What needs to be done -
Repeat each line of the listing exactly as written.

▬▬▬

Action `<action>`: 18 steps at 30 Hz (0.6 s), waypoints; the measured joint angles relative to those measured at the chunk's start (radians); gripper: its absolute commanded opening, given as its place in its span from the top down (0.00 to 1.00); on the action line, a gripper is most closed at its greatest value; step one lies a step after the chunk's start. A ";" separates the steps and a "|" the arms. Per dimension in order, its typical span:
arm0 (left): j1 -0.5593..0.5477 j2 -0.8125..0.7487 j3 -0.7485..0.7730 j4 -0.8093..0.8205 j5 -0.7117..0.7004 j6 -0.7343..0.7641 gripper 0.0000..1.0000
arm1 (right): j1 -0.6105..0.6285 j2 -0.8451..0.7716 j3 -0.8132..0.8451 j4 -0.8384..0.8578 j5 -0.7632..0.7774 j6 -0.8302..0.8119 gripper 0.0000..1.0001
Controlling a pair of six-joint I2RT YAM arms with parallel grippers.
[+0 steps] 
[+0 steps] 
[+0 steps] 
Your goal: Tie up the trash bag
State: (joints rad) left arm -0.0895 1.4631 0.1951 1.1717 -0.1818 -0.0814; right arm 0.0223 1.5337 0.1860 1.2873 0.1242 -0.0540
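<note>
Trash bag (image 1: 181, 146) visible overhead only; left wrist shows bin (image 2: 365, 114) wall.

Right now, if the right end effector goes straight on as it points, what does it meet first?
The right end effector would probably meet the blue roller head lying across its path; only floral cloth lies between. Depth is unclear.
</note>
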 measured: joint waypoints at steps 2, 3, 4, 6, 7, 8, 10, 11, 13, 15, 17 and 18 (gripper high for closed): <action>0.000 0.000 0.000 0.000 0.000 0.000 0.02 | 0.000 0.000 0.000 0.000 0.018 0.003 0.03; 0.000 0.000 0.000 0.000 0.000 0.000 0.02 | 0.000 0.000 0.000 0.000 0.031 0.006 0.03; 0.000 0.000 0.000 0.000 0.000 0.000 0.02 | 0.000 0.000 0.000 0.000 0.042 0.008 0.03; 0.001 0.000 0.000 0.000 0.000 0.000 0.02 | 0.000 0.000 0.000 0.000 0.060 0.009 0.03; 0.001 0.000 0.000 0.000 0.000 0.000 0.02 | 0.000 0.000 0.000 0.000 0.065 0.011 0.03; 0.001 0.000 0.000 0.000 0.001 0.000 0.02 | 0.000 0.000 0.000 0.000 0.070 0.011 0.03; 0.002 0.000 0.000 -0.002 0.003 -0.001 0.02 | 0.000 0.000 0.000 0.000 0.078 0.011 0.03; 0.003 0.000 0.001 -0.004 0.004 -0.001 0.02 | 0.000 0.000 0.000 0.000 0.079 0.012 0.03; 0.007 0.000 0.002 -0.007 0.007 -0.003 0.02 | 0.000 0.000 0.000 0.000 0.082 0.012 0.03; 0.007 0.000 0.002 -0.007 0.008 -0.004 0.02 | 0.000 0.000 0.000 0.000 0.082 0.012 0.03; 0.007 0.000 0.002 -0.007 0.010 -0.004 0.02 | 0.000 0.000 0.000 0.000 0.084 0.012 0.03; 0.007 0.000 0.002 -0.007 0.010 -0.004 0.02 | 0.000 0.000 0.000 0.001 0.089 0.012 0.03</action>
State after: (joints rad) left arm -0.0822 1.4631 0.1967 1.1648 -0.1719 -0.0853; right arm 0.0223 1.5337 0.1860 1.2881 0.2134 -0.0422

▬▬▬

Reply -
Action `<action>`: 18 steps at 30 Hz (0.6 s), waypoints; the measured joint angles relative to those measured at the chunk's start (radians); gripper: its absolute commanded opening, given as its place in its span from the top down (0.00 to 1.00); on the action line, a gripper is most closed at its greatest value; step one lies a step after the chunk's start. A ";" separates the steps and a "|" the arms. Per dimension in order, its typical span:
arm0 (left): j1 -0.5593..0.5477 j2 -0.8125..0.7487 j3 -0.7485..0.7730 j4 -0.8093..0.8205 j5 -0.7117..0.7004 j6 -0.7343..0.7641 gripper 0.0000..1.0000
arm1 (right): j1 -0.6105..0.6285 j2 -0.8451..0.7716 j3 -0.8132..0.8451 j4 -0.8384..0.8578 j5 -0.7632..0.7774 j6 -0.8302..0.8119 gripper 0.0000..1.0001
Controlling a pair of six-joint I2RT YAM arms with parallel grippers.
[+0 steps] 
[+0 steps] 
[+0 steps] 
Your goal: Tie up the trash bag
State: (joints rad) left arm -0.0895 1.4631 0.1951 1.1717 -0.1818 -0.0814; right arm 0.0223 1.5337 0.1860 1.2873 0.1242 -0.0540
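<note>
Trash bag (image 1: 181, 146) visible overhead only; left wrist shows bin (image 2: 365, 114) wall.

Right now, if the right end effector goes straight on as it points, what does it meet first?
The right end effector would probably meet the blue roller head lying across its path; only floral cloth lies between. Depth is unclear.
</note>
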 measured: joint waypoints at steps 2, 3, 4, 6, 7, 8, 10, 11, 13, 15, 17 and 18 (gripper high for closed): <action>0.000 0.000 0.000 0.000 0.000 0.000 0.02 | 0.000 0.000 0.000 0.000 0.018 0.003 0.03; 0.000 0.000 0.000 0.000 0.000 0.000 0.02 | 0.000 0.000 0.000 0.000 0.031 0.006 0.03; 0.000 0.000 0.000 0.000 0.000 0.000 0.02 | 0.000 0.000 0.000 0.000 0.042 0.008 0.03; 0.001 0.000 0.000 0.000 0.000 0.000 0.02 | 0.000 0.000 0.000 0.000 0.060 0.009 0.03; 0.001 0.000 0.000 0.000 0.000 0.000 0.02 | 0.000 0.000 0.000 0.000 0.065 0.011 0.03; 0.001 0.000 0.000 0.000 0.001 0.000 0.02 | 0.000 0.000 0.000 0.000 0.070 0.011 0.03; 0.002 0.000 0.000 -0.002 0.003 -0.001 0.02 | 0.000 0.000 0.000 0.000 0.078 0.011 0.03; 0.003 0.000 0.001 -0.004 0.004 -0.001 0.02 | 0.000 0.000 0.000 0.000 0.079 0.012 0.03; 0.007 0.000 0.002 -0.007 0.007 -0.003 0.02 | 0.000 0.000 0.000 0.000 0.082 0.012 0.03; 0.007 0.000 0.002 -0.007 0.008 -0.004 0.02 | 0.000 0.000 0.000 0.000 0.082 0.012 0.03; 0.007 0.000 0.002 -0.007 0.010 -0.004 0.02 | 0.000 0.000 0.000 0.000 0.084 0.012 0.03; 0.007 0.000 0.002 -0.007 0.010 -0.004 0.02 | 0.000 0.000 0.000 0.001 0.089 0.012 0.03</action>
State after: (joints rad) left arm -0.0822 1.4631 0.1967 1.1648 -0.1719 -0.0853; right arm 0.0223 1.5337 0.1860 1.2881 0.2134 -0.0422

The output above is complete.